Lily couldn't relax, not for a single second. Just like when we were younger. She wanted to be perfect. Sure, she was stressed when we only had to deal with dad, but after Eric got born she became just worse. And she couldn't let the past go. No matter how much I tried, she kept bringing things up. I had to defend myself. I just knew this whole kind of rivalry between us made dad sad. I was so tired of fighting with her. Sometimes I just wanted to get into my car and go home. But I couldn't do that to dad, although it would have taught a lesson to my sister.

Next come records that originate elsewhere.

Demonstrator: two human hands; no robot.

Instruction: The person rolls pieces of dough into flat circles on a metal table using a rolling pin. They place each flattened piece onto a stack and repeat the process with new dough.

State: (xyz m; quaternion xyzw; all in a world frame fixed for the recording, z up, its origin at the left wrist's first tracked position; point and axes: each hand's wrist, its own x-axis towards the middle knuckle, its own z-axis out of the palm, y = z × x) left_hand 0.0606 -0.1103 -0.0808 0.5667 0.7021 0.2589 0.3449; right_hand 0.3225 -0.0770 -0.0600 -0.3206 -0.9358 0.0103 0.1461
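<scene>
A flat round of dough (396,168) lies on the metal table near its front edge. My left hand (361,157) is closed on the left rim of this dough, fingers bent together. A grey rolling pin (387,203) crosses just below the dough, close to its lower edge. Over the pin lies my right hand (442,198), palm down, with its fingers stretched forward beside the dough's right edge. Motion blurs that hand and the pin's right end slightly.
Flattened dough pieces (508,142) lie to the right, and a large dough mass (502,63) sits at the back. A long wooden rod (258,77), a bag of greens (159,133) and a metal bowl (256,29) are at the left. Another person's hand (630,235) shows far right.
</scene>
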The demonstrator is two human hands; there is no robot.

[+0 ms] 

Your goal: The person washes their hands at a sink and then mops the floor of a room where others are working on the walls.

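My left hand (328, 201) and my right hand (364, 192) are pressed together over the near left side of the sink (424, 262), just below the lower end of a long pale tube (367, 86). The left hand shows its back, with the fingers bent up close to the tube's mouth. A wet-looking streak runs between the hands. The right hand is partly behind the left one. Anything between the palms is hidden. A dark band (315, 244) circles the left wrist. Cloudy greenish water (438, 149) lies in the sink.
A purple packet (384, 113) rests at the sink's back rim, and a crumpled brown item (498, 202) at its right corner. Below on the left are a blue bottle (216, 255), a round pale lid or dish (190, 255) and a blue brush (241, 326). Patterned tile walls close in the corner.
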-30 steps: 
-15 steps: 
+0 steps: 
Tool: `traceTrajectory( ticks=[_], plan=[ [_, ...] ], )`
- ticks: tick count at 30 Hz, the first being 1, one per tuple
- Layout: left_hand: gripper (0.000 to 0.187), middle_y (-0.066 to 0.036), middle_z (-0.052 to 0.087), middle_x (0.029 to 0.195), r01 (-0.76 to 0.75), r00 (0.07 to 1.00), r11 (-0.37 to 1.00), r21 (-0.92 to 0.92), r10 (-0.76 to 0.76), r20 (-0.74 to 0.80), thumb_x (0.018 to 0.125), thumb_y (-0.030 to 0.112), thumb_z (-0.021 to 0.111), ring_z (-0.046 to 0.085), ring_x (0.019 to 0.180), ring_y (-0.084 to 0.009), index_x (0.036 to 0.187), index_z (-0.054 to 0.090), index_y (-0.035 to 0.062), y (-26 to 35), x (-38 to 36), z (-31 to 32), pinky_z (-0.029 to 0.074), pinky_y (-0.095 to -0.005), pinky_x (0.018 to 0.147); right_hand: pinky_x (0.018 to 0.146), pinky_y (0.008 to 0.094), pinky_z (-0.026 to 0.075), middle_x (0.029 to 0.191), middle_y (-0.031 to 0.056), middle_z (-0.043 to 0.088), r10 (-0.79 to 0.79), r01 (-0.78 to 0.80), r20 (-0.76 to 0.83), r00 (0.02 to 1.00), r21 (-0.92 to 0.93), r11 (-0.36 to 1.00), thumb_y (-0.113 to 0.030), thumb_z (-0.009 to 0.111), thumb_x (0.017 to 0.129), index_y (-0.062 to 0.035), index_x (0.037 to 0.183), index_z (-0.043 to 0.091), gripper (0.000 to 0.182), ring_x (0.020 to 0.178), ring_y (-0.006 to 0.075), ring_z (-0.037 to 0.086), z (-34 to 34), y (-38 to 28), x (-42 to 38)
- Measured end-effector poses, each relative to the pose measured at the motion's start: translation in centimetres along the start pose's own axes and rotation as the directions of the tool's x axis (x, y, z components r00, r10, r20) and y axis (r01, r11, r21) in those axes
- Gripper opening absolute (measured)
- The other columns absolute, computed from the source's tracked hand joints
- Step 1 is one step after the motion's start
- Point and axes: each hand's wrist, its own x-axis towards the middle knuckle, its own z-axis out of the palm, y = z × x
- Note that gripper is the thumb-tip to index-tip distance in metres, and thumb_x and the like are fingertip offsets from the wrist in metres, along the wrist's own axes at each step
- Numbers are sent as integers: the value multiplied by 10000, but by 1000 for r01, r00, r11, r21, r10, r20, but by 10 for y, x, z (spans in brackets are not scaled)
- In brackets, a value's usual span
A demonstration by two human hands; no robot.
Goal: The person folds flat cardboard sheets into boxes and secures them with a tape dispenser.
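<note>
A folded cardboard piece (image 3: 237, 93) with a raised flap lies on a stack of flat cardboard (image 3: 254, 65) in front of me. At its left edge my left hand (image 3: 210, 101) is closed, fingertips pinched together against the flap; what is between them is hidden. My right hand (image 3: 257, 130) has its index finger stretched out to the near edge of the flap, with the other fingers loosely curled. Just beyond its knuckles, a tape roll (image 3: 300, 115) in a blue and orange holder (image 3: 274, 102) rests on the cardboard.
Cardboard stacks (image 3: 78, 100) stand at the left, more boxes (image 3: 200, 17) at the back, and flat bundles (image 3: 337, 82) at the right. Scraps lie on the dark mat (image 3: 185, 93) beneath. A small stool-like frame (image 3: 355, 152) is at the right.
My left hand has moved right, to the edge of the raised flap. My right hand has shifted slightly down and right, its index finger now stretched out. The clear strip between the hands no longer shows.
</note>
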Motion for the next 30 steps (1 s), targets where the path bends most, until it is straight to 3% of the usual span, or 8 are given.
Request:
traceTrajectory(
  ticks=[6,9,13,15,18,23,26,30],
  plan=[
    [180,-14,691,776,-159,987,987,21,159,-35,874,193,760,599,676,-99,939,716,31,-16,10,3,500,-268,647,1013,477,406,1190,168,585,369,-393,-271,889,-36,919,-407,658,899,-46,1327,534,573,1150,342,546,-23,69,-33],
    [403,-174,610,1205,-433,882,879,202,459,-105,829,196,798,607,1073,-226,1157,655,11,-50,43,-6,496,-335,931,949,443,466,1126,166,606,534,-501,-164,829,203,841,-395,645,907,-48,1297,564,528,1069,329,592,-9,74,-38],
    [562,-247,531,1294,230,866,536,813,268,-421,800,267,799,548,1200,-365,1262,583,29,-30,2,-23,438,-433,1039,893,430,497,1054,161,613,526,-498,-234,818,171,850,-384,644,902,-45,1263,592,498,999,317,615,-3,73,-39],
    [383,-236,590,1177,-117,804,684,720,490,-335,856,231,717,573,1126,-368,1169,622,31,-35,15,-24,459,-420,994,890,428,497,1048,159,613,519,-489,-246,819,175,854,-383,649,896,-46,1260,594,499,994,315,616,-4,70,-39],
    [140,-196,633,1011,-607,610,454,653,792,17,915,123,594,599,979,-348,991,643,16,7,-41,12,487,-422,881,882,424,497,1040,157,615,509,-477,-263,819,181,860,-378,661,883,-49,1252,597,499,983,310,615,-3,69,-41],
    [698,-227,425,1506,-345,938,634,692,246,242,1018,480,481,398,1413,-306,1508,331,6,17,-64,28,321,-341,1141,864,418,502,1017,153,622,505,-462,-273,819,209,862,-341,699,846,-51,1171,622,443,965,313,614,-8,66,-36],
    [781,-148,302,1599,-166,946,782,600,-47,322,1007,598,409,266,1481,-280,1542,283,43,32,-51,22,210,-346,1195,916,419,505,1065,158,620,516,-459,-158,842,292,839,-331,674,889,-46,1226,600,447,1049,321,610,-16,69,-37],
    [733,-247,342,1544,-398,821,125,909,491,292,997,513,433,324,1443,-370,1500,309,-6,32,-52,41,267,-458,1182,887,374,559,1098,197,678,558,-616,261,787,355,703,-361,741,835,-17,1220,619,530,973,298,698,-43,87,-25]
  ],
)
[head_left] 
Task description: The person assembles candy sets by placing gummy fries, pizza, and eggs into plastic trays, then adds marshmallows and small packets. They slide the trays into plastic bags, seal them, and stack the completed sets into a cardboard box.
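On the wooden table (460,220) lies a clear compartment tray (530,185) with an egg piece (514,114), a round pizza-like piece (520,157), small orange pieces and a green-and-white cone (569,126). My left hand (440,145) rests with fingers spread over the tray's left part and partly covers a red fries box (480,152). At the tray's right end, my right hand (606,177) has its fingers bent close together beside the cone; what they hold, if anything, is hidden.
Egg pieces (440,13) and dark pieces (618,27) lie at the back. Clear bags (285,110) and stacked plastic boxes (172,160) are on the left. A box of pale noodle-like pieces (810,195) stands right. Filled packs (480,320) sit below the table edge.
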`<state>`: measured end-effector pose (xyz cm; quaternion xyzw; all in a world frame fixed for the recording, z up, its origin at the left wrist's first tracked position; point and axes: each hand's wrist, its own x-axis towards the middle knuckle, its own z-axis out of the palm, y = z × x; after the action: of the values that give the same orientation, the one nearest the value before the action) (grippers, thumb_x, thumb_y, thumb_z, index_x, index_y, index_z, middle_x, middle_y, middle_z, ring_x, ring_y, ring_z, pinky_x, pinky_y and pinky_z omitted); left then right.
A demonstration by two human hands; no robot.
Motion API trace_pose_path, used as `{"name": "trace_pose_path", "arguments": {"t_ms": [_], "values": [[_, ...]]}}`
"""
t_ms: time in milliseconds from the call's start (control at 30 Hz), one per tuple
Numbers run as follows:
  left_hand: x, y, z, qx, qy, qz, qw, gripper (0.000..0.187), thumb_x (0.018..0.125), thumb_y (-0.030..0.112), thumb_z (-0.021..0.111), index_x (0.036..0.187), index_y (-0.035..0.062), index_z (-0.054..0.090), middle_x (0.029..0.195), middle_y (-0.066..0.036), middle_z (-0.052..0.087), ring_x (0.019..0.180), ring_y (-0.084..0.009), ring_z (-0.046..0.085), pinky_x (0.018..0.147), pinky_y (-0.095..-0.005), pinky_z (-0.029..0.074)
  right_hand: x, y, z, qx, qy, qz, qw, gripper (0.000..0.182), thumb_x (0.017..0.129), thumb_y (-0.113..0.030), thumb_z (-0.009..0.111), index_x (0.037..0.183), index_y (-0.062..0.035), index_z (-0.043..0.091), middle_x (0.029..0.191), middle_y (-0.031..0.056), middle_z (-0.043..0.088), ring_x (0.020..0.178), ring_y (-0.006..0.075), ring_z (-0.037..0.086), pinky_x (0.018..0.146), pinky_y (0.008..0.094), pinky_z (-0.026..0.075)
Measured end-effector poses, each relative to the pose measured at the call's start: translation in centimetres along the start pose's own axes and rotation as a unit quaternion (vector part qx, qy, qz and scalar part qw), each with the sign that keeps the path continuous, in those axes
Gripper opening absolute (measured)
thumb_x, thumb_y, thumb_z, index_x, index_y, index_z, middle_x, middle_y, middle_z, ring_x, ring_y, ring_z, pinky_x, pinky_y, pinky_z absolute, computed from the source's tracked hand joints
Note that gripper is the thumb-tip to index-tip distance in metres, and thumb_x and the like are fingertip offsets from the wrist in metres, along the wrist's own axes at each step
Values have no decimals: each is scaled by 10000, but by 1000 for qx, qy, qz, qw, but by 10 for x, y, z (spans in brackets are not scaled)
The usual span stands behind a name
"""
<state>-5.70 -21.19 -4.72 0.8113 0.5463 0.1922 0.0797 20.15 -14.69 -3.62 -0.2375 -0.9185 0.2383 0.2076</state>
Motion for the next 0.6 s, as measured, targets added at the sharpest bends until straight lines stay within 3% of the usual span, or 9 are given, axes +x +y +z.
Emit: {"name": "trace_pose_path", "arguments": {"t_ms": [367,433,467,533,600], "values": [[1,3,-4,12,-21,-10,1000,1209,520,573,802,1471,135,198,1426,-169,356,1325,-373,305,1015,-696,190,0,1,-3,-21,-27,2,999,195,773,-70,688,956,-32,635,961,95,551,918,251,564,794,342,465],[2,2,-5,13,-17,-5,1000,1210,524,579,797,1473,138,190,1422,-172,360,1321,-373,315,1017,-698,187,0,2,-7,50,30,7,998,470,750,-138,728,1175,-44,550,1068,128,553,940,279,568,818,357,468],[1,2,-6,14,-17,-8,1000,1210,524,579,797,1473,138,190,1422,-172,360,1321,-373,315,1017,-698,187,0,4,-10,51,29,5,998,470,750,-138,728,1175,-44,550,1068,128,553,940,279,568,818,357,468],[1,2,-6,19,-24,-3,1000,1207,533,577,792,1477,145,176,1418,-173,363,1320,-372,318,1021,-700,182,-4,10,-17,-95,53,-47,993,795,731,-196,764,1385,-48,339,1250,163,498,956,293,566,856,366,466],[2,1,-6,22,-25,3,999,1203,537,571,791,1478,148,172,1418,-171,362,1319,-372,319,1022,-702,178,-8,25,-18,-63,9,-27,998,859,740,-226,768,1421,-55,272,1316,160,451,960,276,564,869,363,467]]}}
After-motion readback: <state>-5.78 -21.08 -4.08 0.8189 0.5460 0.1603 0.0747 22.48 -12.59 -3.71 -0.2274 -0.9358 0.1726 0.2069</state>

Emily and I talked almost every day. She wanted to meet my family. Dad wanted to meet her, too. He was curious about the person who could handle me. He often joked about that Byron was just a desperate decision. I never told him he was actually right. Dad and Emily constantly bugged me about that she should visit us during summer. I really wanted to see her but I knew she had her things to do even during summer. She wanted me to get home, but she understood I just couldn't leave my dad. She understood, because she had already lost hers.

There were periods when dad seemed to be really fine. He mostly needed help with walking and getting a bath, but disregarding his motor symptoms he was more than okay. He kept joking around, he tried to get to know me again, I guess. There were evenings when he kept talking about his relationship with mom. He really missed her. It's understandable, they basically lived their whole lives together. I heard stories I had never heard before. And I honestly loved those stories. He admired my mother until the very end, and we both agreed upon she could be tightly-wound, strict and hissy. But he loved her, no matter what. He married her and he was more than happy - almost ecstatic as he said -, when he found out that mom was pregnant.

Dad helped me more than anytime before. He kept telling me that they were somewhat proud of me. Because I was strong and I always fought for what I believed in. Because I believed in others. Because I never hated anyone. And that mom loved me, too. She just didn't have the time to tell me. I often felt otherwise, especially in my teens. Mom always knew what to say to hurt me. Maybe she thought that her words would affect me and I'd try to get on a "better path", but she was wrong. I don't think she ever realized how much she hurt me. In the end I wasn't mad at her, of course. Everybody makes mistakes, and parenting is never easy. Nothing is easy.

Money was getting tighter and tighter and I was about to try to find a job, but I inherited a pretty nice sum of money from mom. Dad kept telling me I deserved that. That I remained strong in all those years. That nobody knew mom would die so suddenly. That she loved me. I heard this at least ten times a day. Dad still loved her. He couldn't let her go.

One evening he asked for me. He was lying in bed and smiled at me when I got there.

"Come here sweetheart, sit down."

"What's up, dad?" I sat down.

"Can we talk about that Byron?"

"What's with him? He's history." I frowned.

"Your desperate decision." he chuckled as he sat up and rolled his eyes as he saw my somewhat worried expression "I'm fine. Well, I almost said I'm not dying."